■ Work task:
Print the listing below again from the line that contains "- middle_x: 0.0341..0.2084" onward, keeping every line exact and leaving out the lines before it.

.....

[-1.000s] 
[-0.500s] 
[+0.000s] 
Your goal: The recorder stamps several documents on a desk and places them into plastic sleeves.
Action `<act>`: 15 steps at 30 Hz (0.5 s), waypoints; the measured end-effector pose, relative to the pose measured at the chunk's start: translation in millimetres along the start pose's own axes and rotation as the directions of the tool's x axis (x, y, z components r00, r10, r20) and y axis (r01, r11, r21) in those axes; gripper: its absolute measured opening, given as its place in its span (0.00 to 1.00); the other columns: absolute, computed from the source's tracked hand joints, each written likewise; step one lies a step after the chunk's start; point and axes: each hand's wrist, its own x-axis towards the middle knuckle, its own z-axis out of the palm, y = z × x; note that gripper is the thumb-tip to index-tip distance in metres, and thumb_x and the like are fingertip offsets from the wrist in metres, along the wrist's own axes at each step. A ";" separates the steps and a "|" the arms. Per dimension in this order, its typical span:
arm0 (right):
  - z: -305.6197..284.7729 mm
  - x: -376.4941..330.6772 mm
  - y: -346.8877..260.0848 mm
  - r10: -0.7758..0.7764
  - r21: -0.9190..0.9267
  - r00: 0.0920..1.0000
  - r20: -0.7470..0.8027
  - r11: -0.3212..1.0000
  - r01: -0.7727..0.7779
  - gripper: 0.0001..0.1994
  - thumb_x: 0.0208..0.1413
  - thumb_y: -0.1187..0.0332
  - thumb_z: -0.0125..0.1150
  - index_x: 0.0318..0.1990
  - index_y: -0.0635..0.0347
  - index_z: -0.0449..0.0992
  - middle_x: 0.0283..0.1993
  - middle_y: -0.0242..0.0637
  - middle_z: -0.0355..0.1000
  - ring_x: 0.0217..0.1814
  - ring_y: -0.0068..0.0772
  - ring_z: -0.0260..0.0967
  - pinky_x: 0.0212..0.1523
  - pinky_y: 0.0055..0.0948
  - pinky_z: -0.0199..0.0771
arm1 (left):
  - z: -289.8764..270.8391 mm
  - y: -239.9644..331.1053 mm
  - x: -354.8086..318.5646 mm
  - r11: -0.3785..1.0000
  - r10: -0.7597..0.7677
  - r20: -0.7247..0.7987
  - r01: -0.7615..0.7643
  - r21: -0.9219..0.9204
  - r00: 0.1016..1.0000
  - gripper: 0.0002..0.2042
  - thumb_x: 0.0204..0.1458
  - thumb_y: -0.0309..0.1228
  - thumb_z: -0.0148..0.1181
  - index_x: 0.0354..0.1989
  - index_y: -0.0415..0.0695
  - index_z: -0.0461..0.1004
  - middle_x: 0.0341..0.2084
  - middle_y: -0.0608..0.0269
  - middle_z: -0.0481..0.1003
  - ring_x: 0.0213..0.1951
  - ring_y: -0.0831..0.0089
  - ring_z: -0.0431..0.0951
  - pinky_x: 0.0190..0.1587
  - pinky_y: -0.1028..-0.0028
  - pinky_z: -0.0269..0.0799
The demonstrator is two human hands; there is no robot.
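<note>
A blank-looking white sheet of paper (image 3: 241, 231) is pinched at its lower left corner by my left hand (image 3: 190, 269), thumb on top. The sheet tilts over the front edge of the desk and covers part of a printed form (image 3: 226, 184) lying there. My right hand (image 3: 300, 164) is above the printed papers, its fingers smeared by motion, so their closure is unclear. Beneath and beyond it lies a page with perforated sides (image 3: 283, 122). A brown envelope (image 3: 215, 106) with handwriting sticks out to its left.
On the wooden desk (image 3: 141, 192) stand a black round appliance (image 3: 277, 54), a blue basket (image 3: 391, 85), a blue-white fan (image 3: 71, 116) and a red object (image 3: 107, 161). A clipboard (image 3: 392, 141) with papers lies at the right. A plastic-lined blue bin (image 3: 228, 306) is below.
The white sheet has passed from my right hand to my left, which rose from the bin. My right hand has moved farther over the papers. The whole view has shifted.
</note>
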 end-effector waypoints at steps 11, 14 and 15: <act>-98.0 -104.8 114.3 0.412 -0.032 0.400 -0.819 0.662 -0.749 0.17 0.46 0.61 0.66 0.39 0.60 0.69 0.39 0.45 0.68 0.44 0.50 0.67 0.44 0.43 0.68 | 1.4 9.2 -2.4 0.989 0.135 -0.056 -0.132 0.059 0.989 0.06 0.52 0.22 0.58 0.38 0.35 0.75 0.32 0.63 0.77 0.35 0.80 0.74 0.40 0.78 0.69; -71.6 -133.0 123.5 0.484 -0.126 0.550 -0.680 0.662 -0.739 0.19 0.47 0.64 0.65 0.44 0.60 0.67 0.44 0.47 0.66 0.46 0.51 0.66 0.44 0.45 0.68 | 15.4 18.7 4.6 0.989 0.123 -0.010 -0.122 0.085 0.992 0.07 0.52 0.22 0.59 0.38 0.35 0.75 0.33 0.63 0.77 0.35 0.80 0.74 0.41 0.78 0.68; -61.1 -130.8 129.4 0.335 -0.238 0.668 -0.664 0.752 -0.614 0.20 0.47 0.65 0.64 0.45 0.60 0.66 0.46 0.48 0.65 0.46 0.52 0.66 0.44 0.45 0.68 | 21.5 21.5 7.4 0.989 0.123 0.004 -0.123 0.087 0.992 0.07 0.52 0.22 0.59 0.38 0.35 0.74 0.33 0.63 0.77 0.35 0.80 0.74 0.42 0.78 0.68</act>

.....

■ Response to this task:
  - middle_x: 0.0341..0.2084
  - middle_y: -0.0608..0.0269
  - middle_z: -0.0481..0.1003
  - ring_x: 0.0213..0.1951
  - ring_y: -0.0831..0.0089
  - ring_z: -0.0431..0.0951
  - pinky_x: 0.0190..0.1587
  - pinky_y: -0.1028..-0.0028
  - pinky_z: -0.0269..0.0799
The demonstrator is two human hands; there is no robot.
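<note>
A blank-looking white sheet of paper (image 3: 241, 231) is pinched at its lower left corner by my left hand (image 3: 190, 269), thumb on top. The sheet tilts over the front edge of the desk and covers part of a printed form (image 3: 226, 184) lying there. My right hand (image 3: 300, 164) is above the printed papers, its fingers smeared by motion, so their closure is unclear. Beneath and beyond it lies a page with perforated sides (image 3: 283, 122). A brown envelope (image 3: 215, 106) with handwriting sticks out to its left.
On the wooden desk (image 3: 141, 192) stand a black round appliance (image 3: 277, 54), a blue basket (image 3: 391, 85), a blue-white fan (image 3: 71, 116) and a red object (image 3: 107, 161). A clipboard (image 3: 392, 141) with papers lies at the right. A plastic-lined blue bin (image 3: 228, 306) is below.
The white sheet has passed from my right hand to my left, which rose from the bin. My right hand has moved farther over the papers. The whole view has shifted.
</note>
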 end-effector waypoints at steps 11, 14 and 15: <act>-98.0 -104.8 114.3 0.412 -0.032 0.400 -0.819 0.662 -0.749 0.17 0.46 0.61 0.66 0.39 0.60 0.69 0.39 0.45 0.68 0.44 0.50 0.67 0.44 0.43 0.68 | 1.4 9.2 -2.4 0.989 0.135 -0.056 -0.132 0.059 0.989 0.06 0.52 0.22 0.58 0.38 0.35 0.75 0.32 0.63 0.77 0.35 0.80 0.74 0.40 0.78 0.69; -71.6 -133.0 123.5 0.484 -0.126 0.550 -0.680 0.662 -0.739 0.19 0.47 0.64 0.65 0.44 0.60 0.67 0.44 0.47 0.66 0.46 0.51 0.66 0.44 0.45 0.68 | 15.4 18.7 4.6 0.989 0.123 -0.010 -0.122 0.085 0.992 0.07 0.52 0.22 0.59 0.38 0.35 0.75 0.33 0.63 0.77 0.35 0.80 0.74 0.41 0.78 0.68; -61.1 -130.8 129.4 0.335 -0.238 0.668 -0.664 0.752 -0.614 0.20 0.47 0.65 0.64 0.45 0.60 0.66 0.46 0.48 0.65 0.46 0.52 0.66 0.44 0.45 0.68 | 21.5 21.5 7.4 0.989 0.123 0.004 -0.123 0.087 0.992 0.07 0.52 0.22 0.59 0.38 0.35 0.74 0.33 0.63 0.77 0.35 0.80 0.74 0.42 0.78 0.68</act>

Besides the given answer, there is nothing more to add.